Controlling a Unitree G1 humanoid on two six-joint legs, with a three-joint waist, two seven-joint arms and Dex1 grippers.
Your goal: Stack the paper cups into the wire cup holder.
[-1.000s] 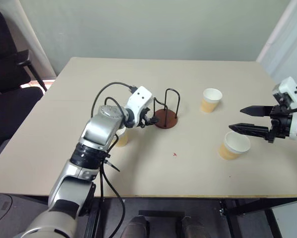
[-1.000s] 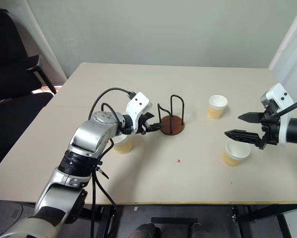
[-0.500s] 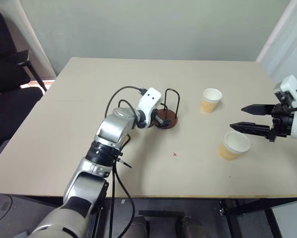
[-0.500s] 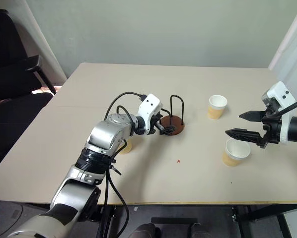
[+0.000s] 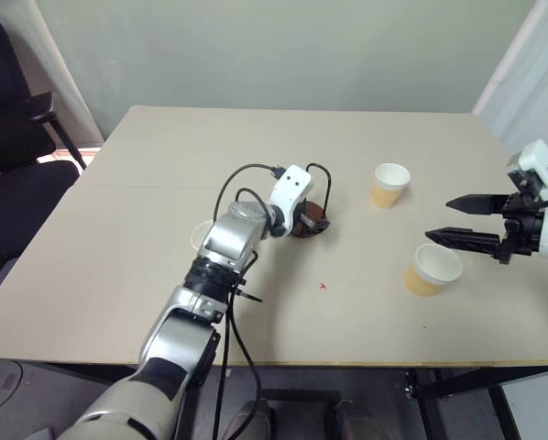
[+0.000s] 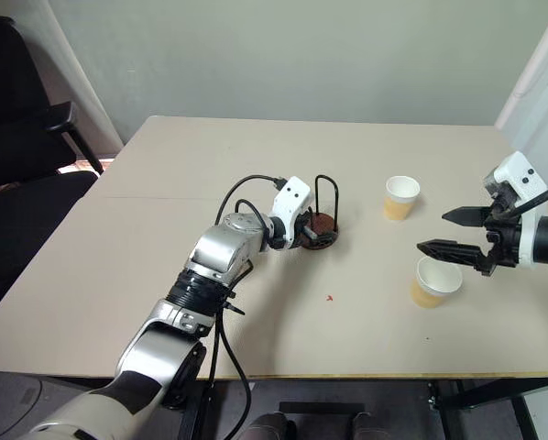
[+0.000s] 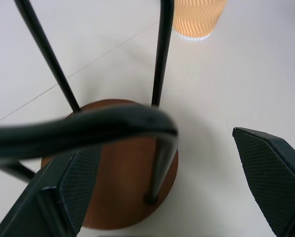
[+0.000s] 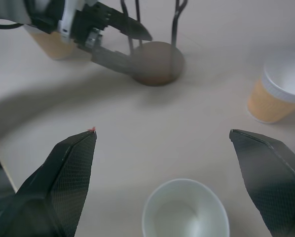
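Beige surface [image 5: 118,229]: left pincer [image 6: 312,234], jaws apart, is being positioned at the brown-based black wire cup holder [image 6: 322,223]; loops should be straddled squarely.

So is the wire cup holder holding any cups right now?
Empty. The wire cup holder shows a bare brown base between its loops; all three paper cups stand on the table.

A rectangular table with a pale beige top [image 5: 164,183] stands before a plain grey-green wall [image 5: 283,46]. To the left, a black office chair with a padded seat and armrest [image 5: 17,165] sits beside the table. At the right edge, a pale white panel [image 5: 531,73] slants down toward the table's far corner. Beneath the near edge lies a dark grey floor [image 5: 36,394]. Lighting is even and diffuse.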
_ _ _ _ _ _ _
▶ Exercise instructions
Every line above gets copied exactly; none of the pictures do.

▶ The completed task
Controlling a Unitree G1 humanoid on two six-joint legs, with a three-joint waist, two seven-joint arms and Dex1 grippers.
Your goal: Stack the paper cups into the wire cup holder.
[-1.000s] 
[-1.000s] 
[-0.500s] 
[-0.500s] 
[+0.000s] 
[+0.000s] 
[+0.000s] 
[+0.000s] 
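Beige surface [image 5: 118,229]: left pincer [image 6: 312,234], jaws apart, is being positioned at the brown-based black wire cup holder [image 6: 322,223]; loops should be straddled squarely.

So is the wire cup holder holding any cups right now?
Empty. The wire cup holder shows a bare brown base between its loops; all three paper cups stand on the table.

A rectangular table with a pale beige top [image 5: 164,183] stands before a plain grey-green wall [image 5: 283,46]. To the left, a black office chair with a padded seat and armrest [image 5: 17,165] sits beside the table. At the right edge, a pale white panel [image 5: 531,73] slants down toward the table's far corner. Beneath the near edge lies a dark grey floor [image 5: 36,394]. Lighting is even and diffuse.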

The response to this exercise is now finished.